• _What is needed_
Copy out each line containing "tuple" from the entries below.

————————

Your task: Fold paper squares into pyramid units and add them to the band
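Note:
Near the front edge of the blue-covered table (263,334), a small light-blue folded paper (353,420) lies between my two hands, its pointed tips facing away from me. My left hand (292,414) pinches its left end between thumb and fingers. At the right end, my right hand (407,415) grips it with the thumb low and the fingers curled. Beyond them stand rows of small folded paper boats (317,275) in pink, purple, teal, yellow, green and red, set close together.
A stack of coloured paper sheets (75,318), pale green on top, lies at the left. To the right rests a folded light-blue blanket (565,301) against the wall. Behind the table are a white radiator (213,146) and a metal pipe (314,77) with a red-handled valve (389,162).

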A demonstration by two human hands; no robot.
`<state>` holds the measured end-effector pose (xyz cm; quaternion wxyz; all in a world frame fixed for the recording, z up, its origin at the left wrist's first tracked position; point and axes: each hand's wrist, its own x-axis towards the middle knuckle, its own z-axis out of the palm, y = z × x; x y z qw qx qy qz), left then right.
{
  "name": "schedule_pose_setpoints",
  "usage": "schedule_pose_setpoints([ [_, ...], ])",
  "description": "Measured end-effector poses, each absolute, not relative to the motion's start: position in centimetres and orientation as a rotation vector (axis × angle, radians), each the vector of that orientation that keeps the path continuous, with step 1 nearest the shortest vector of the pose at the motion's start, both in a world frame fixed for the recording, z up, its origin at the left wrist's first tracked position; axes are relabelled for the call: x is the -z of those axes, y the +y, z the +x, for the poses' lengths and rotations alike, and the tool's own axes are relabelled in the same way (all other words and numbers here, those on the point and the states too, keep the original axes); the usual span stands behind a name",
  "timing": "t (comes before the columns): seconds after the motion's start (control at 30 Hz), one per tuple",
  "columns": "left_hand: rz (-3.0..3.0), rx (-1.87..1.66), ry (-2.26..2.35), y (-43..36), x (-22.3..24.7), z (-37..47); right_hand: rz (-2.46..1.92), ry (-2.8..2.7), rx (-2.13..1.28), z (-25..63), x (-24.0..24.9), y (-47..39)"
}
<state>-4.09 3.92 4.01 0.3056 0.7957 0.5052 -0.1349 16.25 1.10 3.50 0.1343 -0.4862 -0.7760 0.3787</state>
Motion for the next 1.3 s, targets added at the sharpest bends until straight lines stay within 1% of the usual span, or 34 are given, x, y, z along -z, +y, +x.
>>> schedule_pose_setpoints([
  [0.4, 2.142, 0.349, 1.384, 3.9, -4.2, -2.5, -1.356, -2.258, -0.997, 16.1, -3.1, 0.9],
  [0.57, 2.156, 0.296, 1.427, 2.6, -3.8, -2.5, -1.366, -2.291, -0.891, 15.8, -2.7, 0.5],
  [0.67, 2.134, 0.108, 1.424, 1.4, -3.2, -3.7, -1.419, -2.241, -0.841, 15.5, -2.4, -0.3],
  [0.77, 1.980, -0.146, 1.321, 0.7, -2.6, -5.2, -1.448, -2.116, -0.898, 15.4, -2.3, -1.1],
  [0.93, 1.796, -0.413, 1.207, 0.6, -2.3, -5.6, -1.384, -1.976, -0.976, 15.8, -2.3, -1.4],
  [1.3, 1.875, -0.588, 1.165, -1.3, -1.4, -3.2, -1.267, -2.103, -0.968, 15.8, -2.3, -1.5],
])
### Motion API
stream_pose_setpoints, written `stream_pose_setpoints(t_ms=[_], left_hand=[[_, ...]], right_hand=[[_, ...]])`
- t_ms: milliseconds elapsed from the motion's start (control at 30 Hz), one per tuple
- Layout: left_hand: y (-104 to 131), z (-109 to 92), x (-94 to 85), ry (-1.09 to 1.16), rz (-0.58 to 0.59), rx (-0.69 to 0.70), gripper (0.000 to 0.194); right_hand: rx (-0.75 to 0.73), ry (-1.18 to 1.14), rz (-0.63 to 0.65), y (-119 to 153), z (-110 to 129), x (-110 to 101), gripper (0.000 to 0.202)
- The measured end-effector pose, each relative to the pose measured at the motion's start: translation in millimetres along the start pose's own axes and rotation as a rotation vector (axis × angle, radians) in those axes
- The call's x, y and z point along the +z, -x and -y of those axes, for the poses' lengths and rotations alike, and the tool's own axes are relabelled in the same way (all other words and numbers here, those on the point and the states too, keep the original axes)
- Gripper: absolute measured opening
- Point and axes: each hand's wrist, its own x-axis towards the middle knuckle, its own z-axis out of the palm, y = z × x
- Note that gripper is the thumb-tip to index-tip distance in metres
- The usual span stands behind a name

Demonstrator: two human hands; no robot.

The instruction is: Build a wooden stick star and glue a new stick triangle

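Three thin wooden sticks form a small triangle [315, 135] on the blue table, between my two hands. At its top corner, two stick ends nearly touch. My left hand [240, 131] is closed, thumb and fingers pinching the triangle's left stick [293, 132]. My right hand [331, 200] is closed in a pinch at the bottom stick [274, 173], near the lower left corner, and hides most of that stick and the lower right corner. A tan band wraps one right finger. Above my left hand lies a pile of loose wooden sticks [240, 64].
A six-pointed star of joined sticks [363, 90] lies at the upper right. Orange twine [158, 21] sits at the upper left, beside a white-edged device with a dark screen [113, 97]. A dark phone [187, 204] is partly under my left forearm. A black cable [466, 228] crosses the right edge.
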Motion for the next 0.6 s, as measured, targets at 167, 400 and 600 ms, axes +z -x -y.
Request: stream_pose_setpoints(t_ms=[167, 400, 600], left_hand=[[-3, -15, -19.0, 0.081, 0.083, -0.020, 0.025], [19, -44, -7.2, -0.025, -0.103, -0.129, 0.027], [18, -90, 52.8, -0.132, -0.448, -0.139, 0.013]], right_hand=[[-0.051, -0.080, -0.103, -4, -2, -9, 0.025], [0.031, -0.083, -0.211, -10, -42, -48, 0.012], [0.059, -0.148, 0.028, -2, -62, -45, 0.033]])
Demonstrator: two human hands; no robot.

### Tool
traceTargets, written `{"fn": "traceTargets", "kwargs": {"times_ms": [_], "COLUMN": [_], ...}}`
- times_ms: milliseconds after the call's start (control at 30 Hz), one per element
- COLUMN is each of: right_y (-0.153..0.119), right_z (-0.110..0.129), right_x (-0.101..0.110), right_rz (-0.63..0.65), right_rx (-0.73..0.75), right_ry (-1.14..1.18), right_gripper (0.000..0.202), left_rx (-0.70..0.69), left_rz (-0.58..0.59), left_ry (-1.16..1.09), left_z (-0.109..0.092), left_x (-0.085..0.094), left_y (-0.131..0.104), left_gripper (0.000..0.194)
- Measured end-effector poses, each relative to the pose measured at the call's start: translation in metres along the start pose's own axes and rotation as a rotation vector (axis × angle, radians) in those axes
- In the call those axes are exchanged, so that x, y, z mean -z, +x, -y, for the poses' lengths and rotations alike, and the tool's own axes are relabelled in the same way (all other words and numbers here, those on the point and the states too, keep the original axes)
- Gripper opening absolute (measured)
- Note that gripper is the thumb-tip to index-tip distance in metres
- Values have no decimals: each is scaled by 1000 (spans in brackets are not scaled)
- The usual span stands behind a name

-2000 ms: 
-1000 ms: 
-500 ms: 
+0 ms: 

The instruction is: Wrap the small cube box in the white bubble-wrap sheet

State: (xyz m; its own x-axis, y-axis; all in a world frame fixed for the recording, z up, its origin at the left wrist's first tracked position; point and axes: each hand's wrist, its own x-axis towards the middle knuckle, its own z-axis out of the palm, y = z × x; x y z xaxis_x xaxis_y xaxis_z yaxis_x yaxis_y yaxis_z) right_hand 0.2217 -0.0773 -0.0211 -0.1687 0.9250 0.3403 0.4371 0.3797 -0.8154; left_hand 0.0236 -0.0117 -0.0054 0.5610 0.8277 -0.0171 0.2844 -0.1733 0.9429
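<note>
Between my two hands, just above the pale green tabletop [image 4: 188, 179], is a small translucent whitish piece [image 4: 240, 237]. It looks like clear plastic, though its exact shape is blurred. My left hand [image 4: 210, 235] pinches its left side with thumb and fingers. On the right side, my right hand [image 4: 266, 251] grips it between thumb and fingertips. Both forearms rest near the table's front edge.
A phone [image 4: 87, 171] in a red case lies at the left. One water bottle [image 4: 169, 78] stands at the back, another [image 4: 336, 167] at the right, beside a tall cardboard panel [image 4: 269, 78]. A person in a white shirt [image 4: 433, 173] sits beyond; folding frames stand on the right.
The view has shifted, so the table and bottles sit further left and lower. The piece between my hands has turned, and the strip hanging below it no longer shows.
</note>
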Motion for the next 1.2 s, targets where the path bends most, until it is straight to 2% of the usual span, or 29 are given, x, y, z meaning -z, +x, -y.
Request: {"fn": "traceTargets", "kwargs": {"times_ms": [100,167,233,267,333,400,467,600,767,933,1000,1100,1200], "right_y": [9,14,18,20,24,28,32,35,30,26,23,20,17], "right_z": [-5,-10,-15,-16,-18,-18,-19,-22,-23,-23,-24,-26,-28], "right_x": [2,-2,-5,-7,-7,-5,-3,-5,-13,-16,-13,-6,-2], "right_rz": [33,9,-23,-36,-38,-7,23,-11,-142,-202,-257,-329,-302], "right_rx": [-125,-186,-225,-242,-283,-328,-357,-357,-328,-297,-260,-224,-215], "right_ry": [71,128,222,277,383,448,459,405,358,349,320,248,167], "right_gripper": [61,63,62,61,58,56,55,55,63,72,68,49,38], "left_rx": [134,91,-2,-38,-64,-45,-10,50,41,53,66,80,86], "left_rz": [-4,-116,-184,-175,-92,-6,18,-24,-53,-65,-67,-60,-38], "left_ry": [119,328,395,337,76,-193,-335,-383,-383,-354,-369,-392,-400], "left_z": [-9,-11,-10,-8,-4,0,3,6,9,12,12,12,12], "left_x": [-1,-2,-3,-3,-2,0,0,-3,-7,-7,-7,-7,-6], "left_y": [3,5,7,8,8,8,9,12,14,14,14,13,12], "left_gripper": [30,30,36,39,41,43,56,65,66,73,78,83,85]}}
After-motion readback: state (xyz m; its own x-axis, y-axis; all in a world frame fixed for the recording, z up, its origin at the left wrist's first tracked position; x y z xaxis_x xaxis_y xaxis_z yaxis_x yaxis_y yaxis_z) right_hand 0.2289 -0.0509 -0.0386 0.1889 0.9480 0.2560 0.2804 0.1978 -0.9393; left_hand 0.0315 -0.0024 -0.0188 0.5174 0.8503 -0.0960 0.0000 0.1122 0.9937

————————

• _Output for this exercise_
  "timing": "t (comes before the columns): seconds after the motion's start (control at 30 Hz), one per tuple",
- t_ms: milliseconds elapsed from the motion's start (control at 30 Hz), one per tuple

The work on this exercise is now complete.